SUPPLIED DATA ::
# # # # # # #
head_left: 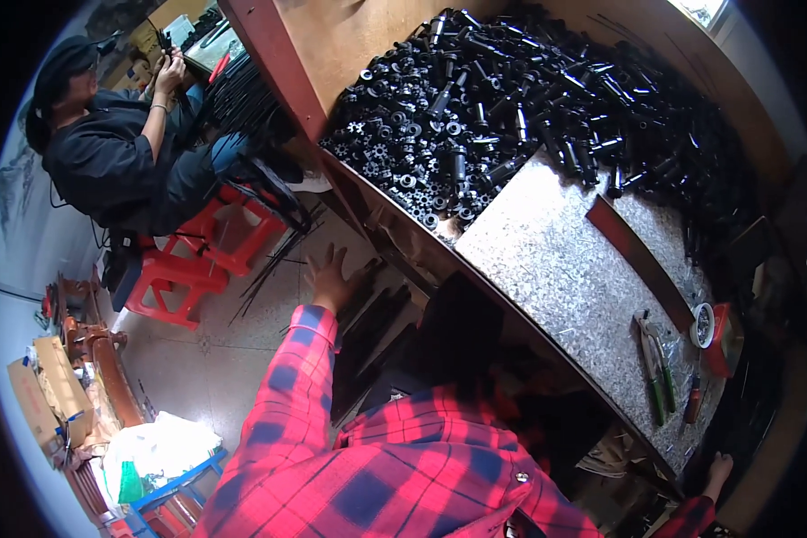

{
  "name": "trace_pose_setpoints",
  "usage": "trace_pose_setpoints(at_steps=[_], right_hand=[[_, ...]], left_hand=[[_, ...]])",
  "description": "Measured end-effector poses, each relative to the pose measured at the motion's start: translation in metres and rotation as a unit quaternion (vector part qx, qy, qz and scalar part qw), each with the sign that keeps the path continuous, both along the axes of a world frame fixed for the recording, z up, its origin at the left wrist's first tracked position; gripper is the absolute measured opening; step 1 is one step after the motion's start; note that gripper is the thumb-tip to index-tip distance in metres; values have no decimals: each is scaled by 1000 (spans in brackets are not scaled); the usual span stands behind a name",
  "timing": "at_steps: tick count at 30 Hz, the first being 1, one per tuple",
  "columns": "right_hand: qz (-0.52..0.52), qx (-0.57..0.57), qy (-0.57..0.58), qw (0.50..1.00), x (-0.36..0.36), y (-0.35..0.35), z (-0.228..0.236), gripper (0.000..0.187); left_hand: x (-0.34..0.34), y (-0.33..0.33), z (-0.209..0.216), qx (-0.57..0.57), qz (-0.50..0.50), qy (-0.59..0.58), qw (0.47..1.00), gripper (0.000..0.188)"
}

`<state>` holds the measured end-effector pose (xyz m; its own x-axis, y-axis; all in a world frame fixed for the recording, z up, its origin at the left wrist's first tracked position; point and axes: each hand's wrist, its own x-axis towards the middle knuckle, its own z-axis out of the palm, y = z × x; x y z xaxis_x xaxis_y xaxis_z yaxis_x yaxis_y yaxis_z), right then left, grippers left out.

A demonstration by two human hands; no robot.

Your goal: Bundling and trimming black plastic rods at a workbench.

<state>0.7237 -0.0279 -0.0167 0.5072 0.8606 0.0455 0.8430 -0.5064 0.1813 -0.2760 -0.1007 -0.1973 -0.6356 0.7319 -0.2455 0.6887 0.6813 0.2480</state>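
Note:
My left hand point(332, 280) reaches down beside the bench with its fingers spread, holding nothing that I can see. Just right of it, long dark rod-like pieces point(372, 323) lie low in shadow; whether the fingertips touch them is unclear. My right hand point(719, 472) is off the bench's lower right corner, small and dim, with its fingers curled; what they hold, if anything, is hidden. On the speckled bench top point(547, 242) lie green-handled pliers point(656, 368), a screwdriver-like tool with a reddish handle point(693, 400) and a long flat dark-red strip point(641, 262).
A large heap of black tubular parts and small toothed rings point(511, 99) covers the bench's far side. A white cup of small bits point(703, 325) stands by a red box point(724, 341). At left, a person point(108, 143) handles thin black pieces near red stools point(175, 278). Cardboard boxes point(54, 394) stand lower left.

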Motion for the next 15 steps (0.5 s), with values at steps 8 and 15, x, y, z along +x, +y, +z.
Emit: trace_pose_setpoints(at_steps=[8,15], right_hand=[[93,220,8,971,14,-20,32,33],[28,333,169,927,-61,13,61,24]], left_hand=[[4,10,-47,-28,-191,-188,963,72],[0,-8,-66,178,-48,-413,892,61]])
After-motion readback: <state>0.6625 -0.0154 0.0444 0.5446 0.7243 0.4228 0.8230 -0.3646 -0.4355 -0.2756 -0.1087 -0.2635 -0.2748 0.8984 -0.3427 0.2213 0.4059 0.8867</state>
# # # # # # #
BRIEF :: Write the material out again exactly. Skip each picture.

RESPONSE AREA ::
head_left: 

{
  "name": "trace_pose_setpoints",
  "usage": "trace_pose_setpoints(at_steps=[_], right_hand=[[_, ...]], left_hand=[[_, ...]])",
  "description": "Measured end-effector poses, each relative to the pose measured at the motion's start: translation in metres and rotation as a unit quaternion (vector part qx, qy, qz and scalar part qw), each with the sign that keeps the path continuous, both along the axes of a world frame fixed for the recording, z up, its origin at the left wrist's first tracked position; gripper is the absolute measured opening; step 1 is one step after the motion's start; note that gripper is the thumb-tip to index-tip distance in metres; values have no decimals: each is scaled by 1000 (spans in brackets are not scaled); the usual span stands behind a name",
  "timing": "at_steps: tick count at 30 Hz, the first being 1, one per tuple",
  "columns": "right_hand: qz (-0.52..0.52), qx (-0.57..0.57), qy (-0.57..0.58), qw (0.50..1.00), x (-0.36..0.36), y (-0.35..0.35), z (-0.228..0.236), gripper (0.000..0.187); left_hand: x (-0.34..0.34), y (-0.33..0.33), z (-0.209..0.216), qx (-0.57..0.57), qz (-0.50..0.50), qy (-0.59..0.58), qw (0.47..1.00), gripper (0.000..0.188)"
}

`<state>` holds the measured end-effector pose (xyz m; its own x-axis, y-axis; all in a world frame fixed for the recording, z up, its origin at the left wrist's first tracked position; point and axes: each hand's wrist, its own x-axis towards the middle knuckle, its own z-axis out of the palm, y = z × x; x y z xaxis_x xaxis_y xaxis_z yaxis_x yaxis_y yaxis_z), right then left, grippers left out.

A demonstration by two human hands; no robot.

Your goal: Bundling and trimming black plastic rods at a workbench.

<state>0.7237 -0.0279 -0.0167 0.5072 0.8606 0.0455 0.8430 -0.5064 0.1813 -0.2760 -0.1007 -0.1973 -0.6356 0.7319 -0.2455 0.6887 0.6813 0.2480</state>
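Note:
My left hand point(332, 280) reaches down beside the bench with its fingers spread, holding nothing that I can see. Just right of it, long dark rod-like pieces point(372, 323) lie low in shadow; whether the fingertips touch them is unclear. My right hand point(719, 472) is off the bench's lower right corner, small and dim, with its fingers curled; what they hold, if anything, is hidden. On the speckled bench top point(547, 242) lie green-handled pliers point(656, 368), a screwdriver-like tool with a reddish handle point(693, 400) and a long flat dark-red strip point(641, 262).
A large heap of black tubular parts and small toothed rings point(511, 99) covers the bench's far side. A white cup of small bits point(703, 325) stands by a red box point(724, 341). At left, a person point(108, 143) handles thin black pieces near red stools point(175, 278). Cardboard boxes point(54, 394) stand lower left.
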
Motion for the next 15 steps (0.5 s), with values at steps 8 and 15, x, y, z along +x, +y, +z.
Emit: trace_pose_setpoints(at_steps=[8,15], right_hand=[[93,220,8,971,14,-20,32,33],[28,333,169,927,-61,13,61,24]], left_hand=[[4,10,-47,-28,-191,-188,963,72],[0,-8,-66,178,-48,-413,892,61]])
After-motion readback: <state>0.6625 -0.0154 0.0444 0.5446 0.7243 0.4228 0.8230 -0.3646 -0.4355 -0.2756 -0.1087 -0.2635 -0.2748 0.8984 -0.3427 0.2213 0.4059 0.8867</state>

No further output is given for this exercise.